How Often Should You Feed Your Goldfish Bloodworms?
If you’re planning on feeding your goldfish bloodworms, then less is definitely more. Bloodworms should never be a staple of your goldfish’s diet, and they should only be given as a treat every once in a while.
As a rule of thumb, you should only feed your goldfish bloodworms once or twice every couple of weeks. This way, you’re going to reduce the chance of them becoming sick.
As well as bloodworms, you can also try feeding your goldfish daphnia, brine shrimp, and mosquito larvae!

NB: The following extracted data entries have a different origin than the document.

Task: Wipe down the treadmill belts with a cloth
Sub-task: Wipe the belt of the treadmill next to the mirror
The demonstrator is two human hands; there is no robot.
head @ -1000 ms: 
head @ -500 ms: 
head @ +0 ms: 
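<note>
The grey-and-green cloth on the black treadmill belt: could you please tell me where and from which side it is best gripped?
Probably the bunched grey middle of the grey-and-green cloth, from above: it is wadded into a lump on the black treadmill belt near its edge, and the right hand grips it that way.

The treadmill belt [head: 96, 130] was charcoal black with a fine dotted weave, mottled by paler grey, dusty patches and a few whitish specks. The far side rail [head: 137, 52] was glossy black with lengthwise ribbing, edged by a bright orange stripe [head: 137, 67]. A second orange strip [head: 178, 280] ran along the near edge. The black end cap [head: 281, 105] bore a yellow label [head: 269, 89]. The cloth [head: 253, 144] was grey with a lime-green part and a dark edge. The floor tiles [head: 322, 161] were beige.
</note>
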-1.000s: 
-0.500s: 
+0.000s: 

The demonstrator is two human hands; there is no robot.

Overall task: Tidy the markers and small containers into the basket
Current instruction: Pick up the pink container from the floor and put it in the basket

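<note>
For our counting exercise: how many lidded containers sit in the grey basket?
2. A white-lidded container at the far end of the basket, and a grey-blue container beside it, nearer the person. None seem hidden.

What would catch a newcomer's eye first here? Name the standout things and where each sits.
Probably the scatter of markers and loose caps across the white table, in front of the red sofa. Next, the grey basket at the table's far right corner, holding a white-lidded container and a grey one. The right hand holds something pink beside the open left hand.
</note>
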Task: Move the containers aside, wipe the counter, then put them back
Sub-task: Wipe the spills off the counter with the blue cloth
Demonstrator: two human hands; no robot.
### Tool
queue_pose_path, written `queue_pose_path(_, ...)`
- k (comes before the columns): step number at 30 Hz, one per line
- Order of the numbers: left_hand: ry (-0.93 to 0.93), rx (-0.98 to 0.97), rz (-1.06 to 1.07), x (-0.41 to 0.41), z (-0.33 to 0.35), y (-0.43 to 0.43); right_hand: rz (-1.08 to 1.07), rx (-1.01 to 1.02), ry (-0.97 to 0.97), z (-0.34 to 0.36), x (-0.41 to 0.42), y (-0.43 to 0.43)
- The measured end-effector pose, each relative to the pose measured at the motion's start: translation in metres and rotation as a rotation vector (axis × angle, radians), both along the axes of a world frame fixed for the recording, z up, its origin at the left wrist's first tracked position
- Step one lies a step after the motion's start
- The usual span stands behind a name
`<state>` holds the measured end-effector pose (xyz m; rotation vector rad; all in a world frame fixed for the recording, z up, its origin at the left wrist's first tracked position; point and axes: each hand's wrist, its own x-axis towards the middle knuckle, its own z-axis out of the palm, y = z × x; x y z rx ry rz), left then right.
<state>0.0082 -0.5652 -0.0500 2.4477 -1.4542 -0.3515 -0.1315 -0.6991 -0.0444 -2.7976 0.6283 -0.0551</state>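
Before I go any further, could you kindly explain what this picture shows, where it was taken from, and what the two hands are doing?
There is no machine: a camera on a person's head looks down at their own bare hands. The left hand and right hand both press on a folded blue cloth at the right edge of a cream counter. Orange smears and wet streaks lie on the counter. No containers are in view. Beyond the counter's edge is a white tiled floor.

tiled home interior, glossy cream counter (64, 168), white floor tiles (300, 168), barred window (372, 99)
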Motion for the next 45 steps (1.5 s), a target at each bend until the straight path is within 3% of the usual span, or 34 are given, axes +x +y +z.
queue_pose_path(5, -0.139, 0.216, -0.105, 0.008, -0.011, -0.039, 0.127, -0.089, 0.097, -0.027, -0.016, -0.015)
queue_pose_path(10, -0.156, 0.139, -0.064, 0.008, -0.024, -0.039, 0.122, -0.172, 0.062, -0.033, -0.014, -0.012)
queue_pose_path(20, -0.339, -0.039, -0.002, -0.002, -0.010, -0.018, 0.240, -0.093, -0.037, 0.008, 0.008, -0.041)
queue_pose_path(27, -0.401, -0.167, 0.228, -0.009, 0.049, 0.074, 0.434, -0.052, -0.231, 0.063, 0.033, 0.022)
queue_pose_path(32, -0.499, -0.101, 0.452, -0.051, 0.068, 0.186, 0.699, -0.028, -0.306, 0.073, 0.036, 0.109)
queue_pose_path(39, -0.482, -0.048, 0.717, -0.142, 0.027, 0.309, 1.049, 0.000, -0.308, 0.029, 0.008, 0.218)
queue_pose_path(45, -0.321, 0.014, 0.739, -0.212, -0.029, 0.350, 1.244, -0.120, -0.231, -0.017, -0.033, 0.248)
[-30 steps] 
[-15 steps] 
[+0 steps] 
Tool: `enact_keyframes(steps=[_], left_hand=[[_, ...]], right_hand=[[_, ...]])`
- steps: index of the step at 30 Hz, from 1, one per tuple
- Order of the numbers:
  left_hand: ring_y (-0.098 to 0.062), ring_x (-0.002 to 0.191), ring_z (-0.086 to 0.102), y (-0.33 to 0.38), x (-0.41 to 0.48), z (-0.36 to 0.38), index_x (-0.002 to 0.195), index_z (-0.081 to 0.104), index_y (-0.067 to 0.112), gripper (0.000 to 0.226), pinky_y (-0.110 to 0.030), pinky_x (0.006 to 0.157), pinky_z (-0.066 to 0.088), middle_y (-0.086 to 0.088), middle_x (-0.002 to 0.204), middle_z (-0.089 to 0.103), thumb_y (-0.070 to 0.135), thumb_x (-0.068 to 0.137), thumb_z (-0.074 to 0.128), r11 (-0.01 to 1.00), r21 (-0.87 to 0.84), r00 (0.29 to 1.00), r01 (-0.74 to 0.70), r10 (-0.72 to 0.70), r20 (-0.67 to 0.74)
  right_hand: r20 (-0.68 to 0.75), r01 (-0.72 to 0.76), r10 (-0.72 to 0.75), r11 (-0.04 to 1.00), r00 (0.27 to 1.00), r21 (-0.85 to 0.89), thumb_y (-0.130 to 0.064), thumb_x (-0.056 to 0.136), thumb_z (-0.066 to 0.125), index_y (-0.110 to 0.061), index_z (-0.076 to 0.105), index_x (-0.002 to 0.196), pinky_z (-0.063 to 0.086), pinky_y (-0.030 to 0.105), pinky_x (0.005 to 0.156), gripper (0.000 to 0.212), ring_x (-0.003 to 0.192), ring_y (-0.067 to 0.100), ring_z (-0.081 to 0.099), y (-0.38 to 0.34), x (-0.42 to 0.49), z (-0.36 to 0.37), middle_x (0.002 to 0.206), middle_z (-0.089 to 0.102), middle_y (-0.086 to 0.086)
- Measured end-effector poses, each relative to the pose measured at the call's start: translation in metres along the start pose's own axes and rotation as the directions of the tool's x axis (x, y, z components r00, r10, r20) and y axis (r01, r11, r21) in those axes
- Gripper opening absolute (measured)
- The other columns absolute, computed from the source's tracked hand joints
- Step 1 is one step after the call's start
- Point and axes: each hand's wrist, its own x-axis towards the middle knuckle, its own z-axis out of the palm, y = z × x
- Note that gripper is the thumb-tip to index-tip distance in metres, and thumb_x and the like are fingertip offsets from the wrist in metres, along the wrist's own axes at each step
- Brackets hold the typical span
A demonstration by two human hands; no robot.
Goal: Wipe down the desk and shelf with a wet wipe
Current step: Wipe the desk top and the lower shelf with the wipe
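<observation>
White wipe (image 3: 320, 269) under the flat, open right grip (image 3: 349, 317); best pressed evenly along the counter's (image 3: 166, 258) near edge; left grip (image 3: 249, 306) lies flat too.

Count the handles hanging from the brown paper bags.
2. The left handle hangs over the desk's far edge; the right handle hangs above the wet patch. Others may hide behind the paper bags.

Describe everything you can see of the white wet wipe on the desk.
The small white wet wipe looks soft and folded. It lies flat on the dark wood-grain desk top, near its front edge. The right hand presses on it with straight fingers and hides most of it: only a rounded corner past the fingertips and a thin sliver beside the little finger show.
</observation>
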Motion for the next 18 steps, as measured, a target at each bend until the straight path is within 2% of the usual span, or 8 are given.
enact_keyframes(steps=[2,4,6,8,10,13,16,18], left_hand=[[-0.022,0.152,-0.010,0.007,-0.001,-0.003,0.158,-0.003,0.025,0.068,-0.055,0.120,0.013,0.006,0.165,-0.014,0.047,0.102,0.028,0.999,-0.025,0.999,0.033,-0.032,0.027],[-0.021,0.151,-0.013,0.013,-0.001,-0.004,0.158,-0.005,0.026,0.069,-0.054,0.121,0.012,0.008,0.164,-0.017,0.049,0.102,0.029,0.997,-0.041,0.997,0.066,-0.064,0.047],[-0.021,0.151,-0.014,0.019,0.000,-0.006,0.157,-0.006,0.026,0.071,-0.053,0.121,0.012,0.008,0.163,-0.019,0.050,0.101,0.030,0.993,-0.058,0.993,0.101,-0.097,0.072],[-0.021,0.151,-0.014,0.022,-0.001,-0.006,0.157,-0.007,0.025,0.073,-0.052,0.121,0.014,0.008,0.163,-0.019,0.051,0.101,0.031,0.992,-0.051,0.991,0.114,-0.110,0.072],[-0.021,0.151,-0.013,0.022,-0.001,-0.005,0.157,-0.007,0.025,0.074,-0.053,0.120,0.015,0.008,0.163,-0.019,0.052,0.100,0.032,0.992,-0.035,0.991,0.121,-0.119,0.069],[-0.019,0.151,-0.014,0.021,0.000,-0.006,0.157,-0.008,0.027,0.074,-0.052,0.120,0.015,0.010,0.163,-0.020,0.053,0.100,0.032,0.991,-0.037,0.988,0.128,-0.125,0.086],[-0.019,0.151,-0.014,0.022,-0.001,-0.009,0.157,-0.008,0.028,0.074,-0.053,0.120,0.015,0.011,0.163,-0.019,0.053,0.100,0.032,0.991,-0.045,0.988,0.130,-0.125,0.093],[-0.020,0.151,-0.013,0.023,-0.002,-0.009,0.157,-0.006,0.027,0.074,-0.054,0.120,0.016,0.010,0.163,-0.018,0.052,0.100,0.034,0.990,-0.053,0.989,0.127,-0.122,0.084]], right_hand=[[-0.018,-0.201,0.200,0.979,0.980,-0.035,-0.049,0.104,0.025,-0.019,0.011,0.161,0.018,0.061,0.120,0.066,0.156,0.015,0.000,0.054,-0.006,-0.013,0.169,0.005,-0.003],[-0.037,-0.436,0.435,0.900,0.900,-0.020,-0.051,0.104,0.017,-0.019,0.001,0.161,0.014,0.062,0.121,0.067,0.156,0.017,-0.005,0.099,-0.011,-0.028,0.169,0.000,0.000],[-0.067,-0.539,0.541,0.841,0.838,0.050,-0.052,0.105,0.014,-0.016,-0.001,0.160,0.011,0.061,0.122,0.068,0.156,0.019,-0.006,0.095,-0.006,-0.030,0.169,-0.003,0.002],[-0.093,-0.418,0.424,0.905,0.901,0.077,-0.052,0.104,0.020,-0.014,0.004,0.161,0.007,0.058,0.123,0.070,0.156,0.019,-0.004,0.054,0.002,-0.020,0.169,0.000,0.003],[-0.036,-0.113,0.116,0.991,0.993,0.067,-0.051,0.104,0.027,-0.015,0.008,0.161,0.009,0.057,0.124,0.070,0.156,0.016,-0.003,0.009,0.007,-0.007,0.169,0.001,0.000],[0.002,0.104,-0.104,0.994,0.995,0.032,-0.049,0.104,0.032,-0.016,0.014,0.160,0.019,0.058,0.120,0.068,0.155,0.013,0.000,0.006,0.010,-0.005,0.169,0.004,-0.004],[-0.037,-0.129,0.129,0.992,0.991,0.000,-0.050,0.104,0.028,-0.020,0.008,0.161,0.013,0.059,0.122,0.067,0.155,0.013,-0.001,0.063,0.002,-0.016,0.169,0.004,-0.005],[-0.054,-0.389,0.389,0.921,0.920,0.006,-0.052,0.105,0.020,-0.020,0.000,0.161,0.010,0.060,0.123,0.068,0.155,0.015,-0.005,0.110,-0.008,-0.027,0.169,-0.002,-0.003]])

Now you know that while bloodworms can be fed to goldfish, they should only be fed to them every so often as a treat. It’s much better to feed them brine shrimp, mosquito larvae, or daphnia.
If you’re going to feed your goldfish bloodworms, you should only do so once or twice every two weeks. And make sure this is along with a balanced diet.
Bloodworms are great for your goldfish because they’re high in protein, they’re liked by most fish, and they condition your goldfish for birth. However, some downsides include the fact that there’s an increased risk of disease entering your tank as well as an increased chance your goldfish will become constipated or suffer from swim bladder disease.